Weinheim-Ritschweier – Das ganze Dorf war auf den Beinen, als Karl Friedrich Kippenhan, Ortsvorsteher von Weinheims kleinstem Ortsteil Ritschweier, am Sonntag zu einem Empfang für die derzeit berühmteste Bürgerin eingeladen hatte: Für die 21-jährige Skifahrerin Lea Bouard. Die junge Athletin, die in Ritschweier aufgewachsen ist, hat die deutschen Farben bei den Olympischen Winterspielen auf der Buckelpiste vertreten. In Südkorea hatte sie zwar den Einzug in die Endrunde verpasst, aber für die Menschen in Ritschweier ist die freundliche junge Frau dennoch ein Star.

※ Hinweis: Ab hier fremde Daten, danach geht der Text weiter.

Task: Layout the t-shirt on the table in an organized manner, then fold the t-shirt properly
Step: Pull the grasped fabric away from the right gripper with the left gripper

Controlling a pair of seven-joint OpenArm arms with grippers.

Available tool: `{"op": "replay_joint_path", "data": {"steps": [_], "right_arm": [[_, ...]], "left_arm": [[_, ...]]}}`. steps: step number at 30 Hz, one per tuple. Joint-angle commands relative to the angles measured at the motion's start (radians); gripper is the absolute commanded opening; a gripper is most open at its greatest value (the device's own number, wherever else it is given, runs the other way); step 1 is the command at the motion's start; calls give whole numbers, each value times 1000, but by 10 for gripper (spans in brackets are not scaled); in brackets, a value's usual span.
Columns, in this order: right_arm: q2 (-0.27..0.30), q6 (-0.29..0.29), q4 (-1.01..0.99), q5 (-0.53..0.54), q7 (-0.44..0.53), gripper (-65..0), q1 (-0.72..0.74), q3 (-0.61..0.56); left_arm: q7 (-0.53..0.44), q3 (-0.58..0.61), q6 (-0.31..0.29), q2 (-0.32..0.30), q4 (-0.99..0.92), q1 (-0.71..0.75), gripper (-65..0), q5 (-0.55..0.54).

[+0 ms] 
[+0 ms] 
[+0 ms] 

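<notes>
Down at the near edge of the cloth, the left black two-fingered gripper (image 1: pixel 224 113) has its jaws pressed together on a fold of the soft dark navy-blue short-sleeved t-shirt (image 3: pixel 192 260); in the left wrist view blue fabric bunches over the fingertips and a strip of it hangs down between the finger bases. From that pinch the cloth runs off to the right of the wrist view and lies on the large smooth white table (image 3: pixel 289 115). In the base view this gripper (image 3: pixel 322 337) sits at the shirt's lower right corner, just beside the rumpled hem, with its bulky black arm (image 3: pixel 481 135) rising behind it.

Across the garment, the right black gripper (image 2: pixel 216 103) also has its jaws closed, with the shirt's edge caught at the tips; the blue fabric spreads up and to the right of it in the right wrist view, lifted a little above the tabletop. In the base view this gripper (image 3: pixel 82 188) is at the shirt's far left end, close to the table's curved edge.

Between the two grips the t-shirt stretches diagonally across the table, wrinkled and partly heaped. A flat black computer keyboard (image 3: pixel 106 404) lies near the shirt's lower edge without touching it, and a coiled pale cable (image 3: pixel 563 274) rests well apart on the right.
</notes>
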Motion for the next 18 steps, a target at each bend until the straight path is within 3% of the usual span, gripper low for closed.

Und Weinheim legte im internationalen Skizirkus an Bekanntheit deutlich zu; nicht nur Ortsvorsteher Kippenhan hatte am Fernsehgerät verwundert gehört, Ritschweier liege „bei Karlsruhe“. Lea Bouard kümmert sich jetzt darum, dass spätestens in vier Jahren in Peking jeder Skisportfan weiß, wo ihr Heimatort liegt.
Oberbürgermeister Heiner Bernhard, in eigenen Worten ein „Spätberufener“ in Sachen Skifahren, kam mit dem Goldenen Buch der Stadt unterm Arm in den Ortsteil, damit sich das Olympiaküken dort eintragen konnte. Sie tat dies gemeinsam mit Ortsvorsteher Kippenhan und ihrer Mutter Birgit, die in Ritschweier schon geboren und aufgewachsen ist. Am „Kalten Herrgott“ hat sie selbst Ski fahren gelernt, dann im Frankreich-Urlaub einen in den Alpen ansässigen Skilehrer und Inhaber eines Skifachgeschäftes namens Gilles Bouard kennengelernt. Die beiden haben geheiratet – und so entstand die Familie Bouard. Vor 21 Jahren kam die kleine Lea auf die Welt, sie hat noch einen Bruder namens Adrien. Auch er ist Freestyle-Skifahrer. Beide Bouards haben übrigens beide Staatsbürgerschaften und könnten sowohl für Deutschland als auch für Frankreich international starten.
Ihre Kindheit hat Lea teilweise im Weinheimer Odenwald, teilweise auch in Annecy verbracht. Dort ist ihr Talent zur Olympionikin auch gereift; mittlerweile studiert sie in Frankreich auch Sportmarketing.
Aber ihr Zuhause ist Ritschweier, das wurde beim Empfang deutlich. Jeder kennt das fröhliche Mädchen aus der „Großfamilie Wolf“, wie Ortsvorsteher Kippenhan zu erklären versuchte. Hier hat sie die meiste Zeit ihrer Kindheit verbracht, sie pflegt eine enge Verbindung zu Cousins und Cousinen, der weiteren Verwandtschaft und Jugendfreunden im Ort. Im August verpasste sie in Weinheim keine Kerwe und „jobbt“ in der Straußwirtschaft „Gschmacksach‘“, zu deren Betreibern ihr Onkel Rainer Bickel gehört. Im August fährt man wenig Ski, das passt also.
Als Spitzensportlerin ist sie heute in der ganzen Welt unterwegs, trainiert mal in Österreich mal in Norwegen. Das ist nicht immer einfach, auch finanziell nicht. Denn die Buckelpiste gilt beim Deutschen Skisportverband noch nicht als derart medaillenträchtig, dass die Sportler viel Förderung erhalten. Auch die Reisekosten nach Pyeongchang mussten die Bouards zum Beispiel selbst bezahlen.
Ob das in vier Jahren in Peking anders sein wird?